▶ _What is required_
Copy the entire listing, down to the final line, exactly.

▶ _Data_
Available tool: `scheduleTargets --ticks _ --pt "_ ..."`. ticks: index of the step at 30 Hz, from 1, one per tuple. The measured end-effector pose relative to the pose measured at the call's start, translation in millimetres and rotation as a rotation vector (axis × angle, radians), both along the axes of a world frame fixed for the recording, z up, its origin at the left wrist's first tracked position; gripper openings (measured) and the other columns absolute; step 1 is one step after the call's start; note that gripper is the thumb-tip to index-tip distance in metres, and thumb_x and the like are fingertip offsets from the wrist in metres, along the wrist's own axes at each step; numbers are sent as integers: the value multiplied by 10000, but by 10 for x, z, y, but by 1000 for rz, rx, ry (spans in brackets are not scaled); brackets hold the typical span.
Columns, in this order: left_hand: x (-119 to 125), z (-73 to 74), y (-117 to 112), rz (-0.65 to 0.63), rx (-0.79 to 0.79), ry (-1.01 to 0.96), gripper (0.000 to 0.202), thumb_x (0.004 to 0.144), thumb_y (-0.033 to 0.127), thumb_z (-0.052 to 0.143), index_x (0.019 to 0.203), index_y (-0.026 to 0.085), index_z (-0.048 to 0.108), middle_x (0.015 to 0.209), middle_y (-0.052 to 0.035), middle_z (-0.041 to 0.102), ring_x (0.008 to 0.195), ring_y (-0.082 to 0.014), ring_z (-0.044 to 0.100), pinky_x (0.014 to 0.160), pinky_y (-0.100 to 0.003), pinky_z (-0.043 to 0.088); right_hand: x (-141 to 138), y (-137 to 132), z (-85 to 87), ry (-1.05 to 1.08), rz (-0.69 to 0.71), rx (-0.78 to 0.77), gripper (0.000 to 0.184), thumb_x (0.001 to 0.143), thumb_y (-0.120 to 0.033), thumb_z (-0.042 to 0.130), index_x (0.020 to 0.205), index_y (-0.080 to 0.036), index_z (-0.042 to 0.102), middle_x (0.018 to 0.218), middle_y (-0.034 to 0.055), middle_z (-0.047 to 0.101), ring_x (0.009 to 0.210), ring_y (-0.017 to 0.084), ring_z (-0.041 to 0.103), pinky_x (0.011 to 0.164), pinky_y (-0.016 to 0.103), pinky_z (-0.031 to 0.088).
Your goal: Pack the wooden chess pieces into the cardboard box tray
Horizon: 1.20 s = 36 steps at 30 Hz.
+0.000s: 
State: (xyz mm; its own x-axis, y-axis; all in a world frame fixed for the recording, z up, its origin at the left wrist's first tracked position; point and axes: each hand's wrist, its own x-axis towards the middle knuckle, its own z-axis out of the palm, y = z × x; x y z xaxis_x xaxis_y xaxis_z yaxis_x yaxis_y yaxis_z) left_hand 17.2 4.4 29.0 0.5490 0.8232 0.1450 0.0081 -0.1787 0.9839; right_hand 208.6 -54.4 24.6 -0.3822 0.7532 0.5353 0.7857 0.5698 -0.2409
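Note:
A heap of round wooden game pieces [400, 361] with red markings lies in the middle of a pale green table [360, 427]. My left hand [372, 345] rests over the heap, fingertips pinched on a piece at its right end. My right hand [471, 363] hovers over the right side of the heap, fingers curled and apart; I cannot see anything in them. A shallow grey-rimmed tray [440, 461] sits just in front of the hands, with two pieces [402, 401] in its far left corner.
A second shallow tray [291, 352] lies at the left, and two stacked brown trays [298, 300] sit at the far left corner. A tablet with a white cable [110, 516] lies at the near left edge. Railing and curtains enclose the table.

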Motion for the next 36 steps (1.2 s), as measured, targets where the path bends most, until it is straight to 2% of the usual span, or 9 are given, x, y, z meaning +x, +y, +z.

▶ _Written answer_
Available tool: `scheduleTargets --ticks _ --pt "_ ..."`. ticks: index of the step at 30 Hz, from 1, one per tuple. The measured end-effector pose relative to the pose measured at the call's start, translation in millimetres and rotation as a rotation vector (axis × angle, radians), both along the axes of a world frame fixed for the recording, z up, its origin at the left wrist's first tracked position; gripper openings (measured) and the other columns absolute; step 1 is one step after the call's start; note that gripper is the thumb-tip to index-tip distance in metres, and thumb_x and the like are fingertip offsets from the wrist in metres, along the wrist's own axes at each step; numbers are sent as integers: the value multiplied by 10000, but by 10 for x, z, y, but by 1000 for rz, rx, ry (spans in brackets are not scaled); brackets hold the typical span.
Columns, in this order: left_hand: x (-119 to 125), z (-73 to 74), y (-117 to 112), rz (-0.65 to 0.63), rx (-0.79 to 0.79), ry (-1.01 to 0.96), gripper (0.000 to 0.202), thumb_x (0.004 to 0.144), thumb_y (-0.033 to 0.127), thumb_z (-0.052 to 0.143), index_x (0.019 to 0.203), index_y (-0.026 to 0.085), index_z (-0.048 to 0.108), middle_x (0.015 to 0.209), middle_y (-0.052 to 0.035), middle_z (-0.041 to 0.102), ring_x (0.008 to 0.195), ring_y (-0.082 to 0.014), ring_z (-0.044 to 0.100), pinky_x (0.014 to 0.160), pinky_y (-0.100 to 0.003), pinky_z (-0.043 to 0.088); right_hand: x (-141 to 138), y (-137 to 132), z (-85 to 87), ry (-1.05 to 1.08), rz (-0.69 to 0.71), rx (-0.78 to 0.77), gripper (0.000 to 0.184), thumb_x (0.001 to 0.143), thumb_y (-0.120 to 0.033), thumb_z (-0.042 to 0.130), index_x (0.020 to 0.205), index_y (-0.080 to 0.036), index_z (-0.042 to 0.102), middle_x (0.018 to 0.218), middle_y (-0.034 to 0.055), middle_z (-0.047 to 0.101), ring_x (0.009 to 0.210), ring_y (-0.017 to 0.084), ring_z (-0.041 to 0.103), pinky_x (0.011 to 0.164), pinky_y (-0.016 to 0.103), pinky_z (-0.031 to 0.088).
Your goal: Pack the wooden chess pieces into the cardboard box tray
Horizon: 1.20 s = 36 steps at 30 Hz.
+0.000s: 
State: (xyz mm; its own x-axis, y-axis; all in a world frame fixed for the recording, z up, its origin at the left wrist's first tracked position; point and axes: each hand's wrist, its own x-axis towards the middle knuckle, its own z-axis out of the palm, y = z × x; x y z xaxis_x xaxis_y xaxis_z yaxis_x yaxis_y yaxis_z) left_hand 17.2 4.4 29.0 0.5490 0.8232 0.1450 0.0081 -0.1787 0.9839; right_hand 208.6 -54.4 24.6 -0.3822 0.7532 0.5353 0.7857 0.5698 -0.2409
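Note:
A heap of round wooden game pieces [400, 361] with red markings lies in the middle of a pale green table [360, 427]. My left hand [372, 345] rests over the heap, fingertips pinched on a piece at its right end. My right hand [471, 363] hovers over the right side of the heap, fingers curled and apart; I cannot see anything in them. A shallow grey-rimmed tray [440, 461] sits just in front of the hands, with two pieces [402, 401] in its far left corner.
A second shallow tray [291, 352] lies at the left, and two stacked brown trays [298, 300] sit at the far left corner. A tablet with a white cable [110, 516] lies at the near left edge. Railing and curtains enclose the table.
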
Motion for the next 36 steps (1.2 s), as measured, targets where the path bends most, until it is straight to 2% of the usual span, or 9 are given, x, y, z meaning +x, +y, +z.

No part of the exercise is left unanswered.